Summary1. Body mass is strongly related to both physiological and ecological properties of living organisms. As a result, generating robust, broadly applicable models for estimating body mass in the fossil record provides the opportunity to reconstruct palaeobiology and investigate evolutionary ecology on a large temporal scale. 2. A recent study provided strong evidence that the minimum circumference of stylopodial elements (humerus and femur) is conservatively associated with body mass in living quadrupeds. Unfortunately, this model is not directly applicable to extinct bipeds, such as non-avian dinosaurs. 3. This study presents a new equation that mathematically corrects the quadruped equation for use in bipeds. It is derived from the systemic difference in the circumference-to-area scaling relationship of two circles (hypothetical quadruped) and one circle (hypothetical biped), which represent the cross-section of the main weight-bearing limb bones. 4. When applied to a newly constructed data set of femoral circumferences and body masses in living birds, the new equation reveals errors that are significantly lower than other published equations, but significantly higher than the error inherent in the avian data set.
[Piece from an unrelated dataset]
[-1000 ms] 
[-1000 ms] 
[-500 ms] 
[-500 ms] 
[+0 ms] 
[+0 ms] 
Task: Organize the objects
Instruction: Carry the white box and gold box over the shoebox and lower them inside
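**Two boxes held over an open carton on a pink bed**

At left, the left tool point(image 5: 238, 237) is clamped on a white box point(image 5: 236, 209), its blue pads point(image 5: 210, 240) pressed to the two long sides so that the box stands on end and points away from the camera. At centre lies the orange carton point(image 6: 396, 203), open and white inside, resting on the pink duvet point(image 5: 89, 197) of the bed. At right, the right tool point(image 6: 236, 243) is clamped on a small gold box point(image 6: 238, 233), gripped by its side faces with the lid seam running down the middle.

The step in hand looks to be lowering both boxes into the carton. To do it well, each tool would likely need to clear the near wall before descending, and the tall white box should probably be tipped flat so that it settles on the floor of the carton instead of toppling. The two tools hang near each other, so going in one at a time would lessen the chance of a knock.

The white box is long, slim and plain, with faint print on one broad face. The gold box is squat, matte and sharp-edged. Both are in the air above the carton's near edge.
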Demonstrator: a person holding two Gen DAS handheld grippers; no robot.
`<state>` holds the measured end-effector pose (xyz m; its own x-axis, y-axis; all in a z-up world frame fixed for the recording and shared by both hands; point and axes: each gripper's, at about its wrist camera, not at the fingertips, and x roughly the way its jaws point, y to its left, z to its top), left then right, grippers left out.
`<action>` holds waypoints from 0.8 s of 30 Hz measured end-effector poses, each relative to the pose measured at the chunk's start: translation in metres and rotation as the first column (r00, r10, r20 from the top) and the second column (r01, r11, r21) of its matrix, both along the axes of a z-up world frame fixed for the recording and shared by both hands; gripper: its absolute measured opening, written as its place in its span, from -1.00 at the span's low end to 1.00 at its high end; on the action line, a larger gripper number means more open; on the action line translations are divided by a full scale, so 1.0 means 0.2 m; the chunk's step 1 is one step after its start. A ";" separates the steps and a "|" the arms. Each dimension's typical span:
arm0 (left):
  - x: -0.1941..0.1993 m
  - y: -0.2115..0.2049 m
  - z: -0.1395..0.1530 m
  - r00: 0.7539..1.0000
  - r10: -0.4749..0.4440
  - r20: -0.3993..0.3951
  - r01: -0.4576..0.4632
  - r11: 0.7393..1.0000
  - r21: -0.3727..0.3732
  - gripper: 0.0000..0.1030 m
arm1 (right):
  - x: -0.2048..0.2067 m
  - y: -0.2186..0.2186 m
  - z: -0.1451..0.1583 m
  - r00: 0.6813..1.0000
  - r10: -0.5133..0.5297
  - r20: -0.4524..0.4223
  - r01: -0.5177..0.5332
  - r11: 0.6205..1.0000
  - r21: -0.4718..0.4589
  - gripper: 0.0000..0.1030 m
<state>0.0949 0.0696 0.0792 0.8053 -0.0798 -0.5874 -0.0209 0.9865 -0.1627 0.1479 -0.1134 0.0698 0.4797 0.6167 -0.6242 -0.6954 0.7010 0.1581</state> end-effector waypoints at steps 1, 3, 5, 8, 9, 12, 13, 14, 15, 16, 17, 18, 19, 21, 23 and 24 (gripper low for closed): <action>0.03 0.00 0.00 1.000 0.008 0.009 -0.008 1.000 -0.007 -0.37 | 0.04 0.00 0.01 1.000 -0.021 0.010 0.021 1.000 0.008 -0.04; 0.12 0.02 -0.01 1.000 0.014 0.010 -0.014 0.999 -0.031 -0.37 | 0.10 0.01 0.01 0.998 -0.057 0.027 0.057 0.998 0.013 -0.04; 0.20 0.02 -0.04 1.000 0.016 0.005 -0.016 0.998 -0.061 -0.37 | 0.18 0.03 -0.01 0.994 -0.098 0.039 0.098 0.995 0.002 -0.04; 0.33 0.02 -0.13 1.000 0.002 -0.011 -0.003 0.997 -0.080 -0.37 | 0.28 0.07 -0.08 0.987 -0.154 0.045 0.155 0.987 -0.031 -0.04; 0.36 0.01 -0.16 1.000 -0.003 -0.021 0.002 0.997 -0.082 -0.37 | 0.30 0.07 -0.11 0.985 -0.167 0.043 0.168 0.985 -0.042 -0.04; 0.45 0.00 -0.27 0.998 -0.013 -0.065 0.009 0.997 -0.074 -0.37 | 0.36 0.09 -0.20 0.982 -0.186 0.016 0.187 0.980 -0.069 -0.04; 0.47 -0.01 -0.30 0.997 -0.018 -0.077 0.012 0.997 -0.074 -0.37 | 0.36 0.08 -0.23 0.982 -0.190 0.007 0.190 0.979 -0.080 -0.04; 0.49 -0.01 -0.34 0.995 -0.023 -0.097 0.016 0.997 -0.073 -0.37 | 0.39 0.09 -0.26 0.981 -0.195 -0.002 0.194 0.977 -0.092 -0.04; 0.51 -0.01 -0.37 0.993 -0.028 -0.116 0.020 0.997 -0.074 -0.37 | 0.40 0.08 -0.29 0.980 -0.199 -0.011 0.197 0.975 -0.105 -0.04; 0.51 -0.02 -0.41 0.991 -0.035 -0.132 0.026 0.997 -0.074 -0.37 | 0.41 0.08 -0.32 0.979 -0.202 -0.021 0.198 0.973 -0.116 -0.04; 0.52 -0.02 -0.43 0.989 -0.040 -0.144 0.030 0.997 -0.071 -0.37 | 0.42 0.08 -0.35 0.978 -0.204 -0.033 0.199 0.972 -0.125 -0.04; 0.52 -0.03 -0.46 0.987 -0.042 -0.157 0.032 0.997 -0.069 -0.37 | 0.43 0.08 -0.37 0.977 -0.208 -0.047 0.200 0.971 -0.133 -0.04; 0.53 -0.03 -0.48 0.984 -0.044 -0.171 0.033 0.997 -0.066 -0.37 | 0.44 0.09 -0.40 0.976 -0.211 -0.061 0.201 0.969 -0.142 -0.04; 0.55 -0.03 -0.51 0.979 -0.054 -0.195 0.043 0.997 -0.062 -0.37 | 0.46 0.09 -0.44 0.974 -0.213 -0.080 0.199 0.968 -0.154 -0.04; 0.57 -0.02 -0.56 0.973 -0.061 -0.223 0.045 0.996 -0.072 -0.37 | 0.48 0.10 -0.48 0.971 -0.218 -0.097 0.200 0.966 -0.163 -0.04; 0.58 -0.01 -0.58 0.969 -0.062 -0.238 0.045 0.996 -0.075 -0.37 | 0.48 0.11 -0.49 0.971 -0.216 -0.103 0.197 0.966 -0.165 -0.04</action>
Such errors, however, are expected given the unique overall femoral circumference-body mass scaling relationship found in birds. 5. Body mass estimates for a sample of bipedal dinosaurs using the new model are consistent with recent estimates based on volumetric life reconstructions, but, in contrast, this equation is simpler to use, with the concomitant potential to provide a wider set of body mass estimates for extinct bipeds. 6. Although it is evident that no one estimation model is flawless, the combined use of the corrected quadrupedal equations and the previously published quadrupedal equation offer a consistent approach with which to estimate body masses in both quadrupeds and bipeds. These models have implications for conducting large-scale macroevolutionary analyses of body size throughout the evolutionary history of terrestrial vertebrates, and, in particular, across major changes in body plan, such as the evolution of bipedality in archosaurs and quadrupedality in dinosaurs.